**What you have to do**
Search the data for "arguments" and copy every matching line.

Collected data entries
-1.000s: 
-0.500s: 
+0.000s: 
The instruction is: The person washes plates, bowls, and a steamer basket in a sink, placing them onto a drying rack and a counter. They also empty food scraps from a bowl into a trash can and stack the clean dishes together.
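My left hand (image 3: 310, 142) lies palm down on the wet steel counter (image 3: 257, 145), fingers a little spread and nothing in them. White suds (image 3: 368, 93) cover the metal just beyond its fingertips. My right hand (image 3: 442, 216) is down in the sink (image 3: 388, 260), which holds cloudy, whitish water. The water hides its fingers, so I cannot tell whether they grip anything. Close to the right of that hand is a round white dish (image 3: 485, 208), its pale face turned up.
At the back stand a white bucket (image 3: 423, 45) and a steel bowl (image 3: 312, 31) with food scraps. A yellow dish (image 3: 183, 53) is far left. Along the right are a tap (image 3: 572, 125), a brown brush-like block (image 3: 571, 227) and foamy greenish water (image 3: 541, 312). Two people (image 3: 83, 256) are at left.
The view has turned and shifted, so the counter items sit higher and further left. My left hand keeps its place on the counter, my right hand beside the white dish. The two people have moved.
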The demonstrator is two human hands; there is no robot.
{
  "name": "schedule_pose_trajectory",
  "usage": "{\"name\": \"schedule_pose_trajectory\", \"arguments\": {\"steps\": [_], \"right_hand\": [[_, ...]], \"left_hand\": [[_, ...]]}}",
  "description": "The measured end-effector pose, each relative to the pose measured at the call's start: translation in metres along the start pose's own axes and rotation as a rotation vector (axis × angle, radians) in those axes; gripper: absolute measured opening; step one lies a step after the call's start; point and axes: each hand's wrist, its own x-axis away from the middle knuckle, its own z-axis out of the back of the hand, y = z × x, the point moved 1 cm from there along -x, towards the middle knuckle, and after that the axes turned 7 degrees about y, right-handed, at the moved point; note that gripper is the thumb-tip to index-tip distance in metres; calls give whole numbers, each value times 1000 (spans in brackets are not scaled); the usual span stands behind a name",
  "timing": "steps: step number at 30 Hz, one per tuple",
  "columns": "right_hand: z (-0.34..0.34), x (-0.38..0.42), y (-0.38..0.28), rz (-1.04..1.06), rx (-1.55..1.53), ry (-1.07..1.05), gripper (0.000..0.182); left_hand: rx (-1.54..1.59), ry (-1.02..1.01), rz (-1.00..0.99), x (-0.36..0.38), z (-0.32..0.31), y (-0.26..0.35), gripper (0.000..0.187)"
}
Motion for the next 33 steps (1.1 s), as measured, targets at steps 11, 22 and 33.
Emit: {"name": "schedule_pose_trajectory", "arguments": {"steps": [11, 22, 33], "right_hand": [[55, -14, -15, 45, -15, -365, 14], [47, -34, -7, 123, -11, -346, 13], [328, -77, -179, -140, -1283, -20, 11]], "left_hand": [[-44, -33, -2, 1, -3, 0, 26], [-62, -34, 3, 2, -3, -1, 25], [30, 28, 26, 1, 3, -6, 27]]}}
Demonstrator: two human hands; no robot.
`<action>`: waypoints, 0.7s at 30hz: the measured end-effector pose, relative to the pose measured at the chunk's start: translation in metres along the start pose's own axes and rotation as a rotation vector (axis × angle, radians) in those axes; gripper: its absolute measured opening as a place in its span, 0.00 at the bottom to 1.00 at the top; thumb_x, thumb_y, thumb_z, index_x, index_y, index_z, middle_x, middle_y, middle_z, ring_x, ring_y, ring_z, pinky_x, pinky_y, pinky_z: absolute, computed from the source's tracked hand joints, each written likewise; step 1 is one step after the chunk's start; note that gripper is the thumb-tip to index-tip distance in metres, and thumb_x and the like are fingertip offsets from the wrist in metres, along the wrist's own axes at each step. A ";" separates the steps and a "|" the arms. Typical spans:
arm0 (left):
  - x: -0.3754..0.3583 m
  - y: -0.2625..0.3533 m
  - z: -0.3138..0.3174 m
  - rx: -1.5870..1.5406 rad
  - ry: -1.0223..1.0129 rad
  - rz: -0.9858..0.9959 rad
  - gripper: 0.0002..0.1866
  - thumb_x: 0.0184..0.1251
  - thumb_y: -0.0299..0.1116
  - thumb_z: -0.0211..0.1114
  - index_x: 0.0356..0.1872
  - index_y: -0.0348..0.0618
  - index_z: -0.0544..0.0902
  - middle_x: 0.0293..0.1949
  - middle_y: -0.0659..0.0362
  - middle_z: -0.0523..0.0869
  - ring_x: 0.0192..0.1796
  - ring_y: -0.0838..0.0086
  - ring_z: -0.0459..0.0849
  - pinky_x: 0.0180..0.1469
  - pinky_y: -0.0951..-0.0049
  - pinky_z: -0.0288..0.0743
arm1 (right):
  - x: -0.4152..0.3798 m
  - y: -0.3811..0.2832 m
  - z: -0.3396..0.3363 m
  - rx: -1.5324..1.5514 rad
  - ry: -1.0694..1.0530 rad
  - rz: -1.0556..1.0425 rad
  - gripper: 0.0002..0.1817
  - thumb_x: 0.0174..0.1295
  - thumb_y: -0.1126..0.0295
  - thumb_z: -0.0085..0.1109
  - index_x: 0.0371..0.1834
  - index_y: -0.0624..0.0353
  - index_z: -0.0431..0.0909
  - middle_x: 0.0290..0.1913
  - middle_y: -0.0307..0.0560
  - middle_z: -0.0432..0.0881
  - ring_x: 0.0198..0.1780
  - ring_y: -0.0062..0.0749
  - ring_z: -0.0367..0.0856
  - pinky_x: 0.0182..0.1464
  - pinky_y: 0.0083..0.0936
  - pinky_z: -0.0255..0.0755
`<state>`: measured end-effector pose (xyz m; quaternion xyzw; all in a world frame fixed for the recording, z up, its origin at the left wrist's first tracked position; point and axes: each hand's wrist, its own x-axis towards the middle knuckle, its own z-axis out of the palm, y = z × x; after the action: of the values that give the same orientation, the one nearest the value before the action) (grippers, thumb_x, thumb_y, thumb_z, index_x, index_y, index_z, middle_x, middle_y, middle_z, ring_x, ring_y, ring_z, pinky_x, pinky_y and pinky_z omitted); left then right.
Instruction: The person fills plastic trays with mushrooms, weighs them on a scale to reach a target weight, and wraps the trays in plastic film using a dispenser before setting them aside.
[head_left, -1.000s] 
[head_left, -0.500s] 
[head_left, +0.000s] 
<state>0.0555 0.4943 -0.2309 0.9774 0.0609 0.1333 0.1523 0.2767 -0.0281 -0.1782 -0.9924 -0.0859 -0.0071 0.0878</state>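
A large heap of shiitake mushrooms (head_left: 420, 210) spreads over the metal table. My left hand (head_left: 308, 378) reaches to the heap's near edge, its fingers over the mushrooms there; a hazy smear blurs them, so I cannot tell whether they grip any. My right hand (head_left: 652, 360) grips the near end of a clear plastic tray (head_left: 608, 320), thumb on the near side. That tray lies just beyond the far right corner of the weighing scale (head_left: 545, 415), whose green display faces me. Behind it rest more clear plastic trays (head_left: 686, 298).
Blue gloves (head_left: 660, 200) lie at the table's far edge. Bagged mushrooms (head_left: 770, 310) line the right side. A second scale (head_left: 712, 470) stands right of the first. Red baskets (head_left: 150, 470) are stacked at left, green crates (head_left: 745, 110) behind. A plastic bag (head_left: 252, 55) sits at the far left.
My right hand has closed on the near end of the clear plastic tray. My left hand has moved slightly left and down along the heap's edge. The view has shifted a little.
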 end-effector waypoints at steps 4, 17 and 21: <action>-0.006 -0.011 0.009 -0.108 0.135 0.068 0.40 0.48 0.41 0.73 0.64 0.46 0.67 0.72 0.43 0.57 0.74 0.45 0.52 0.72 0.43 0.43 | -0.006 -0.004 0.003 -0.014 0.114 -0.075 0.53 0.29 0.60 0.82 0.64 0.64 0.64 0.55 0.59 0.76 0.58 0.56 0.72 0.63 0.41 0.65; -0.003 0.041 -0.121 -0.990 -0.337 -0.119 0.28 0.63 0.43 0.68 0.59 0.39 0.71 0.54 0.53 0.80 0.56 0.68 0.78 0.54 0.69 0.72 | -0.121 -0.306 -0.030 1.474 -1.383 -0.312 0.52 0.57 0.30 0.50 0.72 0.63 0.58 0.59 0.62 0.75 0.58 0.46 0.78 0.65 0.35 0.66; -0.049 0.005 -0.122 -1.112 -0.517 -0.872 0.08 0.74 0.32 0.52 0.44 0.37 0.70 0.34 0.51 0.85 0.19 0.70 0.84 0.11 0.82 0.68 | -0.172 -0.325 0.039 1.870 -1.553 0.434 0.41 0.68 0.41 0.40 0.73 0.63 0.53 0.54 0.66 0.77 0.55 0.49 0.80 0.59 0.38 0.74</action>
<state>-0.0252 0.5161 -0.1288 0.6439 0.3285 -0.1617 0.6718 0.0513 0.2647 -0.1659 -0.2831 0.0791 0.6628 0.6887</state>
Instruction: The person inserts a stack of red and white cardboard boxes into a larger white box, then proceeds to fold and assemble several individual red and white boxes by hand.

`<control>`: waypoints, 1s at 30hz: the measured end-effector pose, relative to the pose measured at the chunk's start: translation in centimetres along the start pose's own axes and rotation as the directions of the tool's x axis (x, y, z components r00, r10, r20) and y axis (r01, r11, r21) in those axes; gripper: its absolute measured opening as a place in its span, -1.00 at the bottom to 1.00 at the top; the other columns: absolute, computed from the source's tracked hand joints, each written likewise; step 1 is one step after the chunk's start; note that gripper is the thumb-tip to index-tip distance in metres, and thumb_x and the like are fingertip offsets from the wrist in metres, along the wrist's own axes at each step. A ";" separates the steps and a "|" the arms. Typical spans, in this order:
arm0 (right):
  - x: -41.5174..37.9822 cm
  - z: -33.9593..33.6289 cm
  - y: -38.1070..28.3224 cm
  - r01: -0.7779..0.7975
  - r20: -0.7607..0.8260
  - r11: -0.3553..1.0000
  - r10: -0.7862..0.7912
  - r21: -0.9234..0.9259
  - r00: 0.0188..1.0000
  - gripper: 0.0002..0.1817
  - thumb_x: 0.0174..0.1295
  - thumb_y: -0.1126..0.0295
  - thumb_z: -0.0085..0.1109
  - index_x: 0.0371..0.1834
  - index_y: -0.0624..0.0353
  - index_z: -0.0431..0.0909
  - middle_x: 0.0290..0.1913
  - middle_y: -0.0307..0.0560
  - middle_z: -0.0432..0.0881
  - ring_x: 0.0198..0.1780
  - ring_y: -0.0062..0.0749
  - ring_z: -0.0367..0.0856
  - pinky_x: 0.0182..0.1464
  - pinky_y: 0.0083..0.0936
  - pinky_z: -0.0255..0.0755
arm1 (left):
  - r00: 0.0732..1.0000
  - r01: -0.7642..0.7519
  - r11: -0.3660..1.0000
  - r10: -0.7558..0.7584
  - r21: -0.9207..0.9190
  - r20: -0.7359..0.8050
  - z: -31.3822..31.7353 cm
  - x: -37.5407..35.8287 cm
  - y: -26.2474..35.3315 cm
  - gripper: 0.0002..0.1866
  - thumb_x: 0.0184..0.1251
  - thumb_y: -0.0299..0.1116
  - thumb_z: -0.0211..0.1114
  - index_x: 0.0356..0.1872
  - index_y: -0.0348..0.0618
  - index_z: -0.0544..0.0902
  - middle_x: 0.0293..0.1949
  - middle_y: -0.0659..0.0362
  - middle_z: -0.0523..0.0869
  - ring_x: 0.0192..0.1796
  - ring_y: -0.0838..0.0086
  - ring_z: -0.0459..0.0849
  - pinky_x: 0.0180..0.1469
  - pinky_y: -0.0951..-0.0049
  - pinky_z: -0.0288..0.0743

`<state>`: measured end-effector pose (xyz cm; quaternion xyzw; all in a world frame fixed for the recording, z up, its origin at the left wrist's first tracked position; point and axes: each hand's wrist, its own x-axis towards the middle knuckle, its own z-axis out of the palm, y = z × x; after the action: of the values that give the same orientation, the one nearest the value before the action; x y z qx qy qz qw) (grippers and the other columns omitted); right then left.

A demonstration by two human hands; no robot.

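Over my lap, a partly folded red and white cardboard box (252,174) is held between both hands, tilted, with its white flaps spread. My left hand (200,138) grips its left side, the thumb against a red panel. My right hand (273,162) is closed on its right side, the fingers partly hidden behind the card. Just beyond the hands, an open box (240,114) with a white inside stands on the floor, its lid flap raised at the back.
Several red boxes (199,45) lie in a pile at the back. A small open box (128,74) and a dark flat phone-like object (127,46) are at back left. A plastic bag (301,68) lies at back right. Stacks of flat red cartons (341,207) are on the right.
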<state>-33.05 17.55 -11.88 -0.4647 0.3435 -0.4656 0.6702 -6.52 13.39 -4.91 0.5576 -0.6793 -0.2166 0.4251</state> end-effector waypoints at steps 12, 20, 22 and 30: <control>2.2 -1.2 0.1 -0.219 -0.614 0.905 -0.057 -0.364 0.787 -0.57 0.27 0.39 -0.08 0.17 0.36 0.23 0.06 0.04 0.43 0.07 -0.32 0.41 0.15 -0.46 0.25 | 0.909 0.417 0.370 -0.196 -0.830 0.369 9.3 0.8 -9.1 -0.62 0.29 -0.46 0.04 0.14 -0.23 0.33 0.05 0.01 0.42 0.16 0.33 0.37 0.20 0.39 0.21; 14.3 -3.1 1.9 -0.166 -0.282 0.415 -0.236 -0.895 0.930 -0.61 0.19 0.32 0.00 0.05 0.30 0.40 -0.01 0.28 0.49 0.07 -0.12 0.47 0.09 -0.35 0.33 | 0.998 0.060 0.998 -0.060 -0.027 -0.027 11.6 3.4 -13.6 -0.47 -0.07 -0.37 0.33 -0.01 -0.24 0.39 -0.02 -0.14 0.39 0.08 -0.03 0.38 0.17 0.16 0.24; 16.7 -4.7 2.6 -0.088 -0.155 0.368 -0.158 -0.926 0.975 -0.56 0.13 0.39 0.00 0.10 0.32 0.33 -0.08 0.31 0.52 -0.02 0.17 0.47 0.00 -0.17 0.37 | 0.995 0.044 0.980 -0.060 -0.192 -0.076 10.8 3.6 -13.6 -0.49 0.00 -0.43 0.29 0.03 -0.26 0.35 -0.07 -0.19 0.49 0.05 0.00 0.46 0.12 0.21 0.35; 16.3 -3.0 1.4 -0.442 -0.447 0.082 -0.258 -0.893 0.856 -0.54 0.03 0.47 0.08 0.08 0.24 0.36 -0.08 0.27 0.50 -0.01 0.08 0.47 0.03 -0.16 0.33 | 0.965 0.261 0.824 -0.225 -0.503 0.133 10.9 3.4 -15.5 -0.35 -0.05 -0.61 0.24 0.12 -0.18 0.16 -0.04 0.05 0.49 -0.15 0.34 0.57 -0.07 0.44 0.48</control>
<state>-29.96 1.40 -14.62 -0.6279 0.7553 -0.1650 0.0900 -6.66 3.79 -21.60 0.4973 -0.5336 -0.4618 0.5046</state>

**Expected answer**
  "usage": "{\"name\": \"schedule_pose_trajectory\", \"arguments\": {\"steps\": [_], \"right_hand\": [[_, ...]], \"left_hand\": [[_, ...]]}}",
Emit: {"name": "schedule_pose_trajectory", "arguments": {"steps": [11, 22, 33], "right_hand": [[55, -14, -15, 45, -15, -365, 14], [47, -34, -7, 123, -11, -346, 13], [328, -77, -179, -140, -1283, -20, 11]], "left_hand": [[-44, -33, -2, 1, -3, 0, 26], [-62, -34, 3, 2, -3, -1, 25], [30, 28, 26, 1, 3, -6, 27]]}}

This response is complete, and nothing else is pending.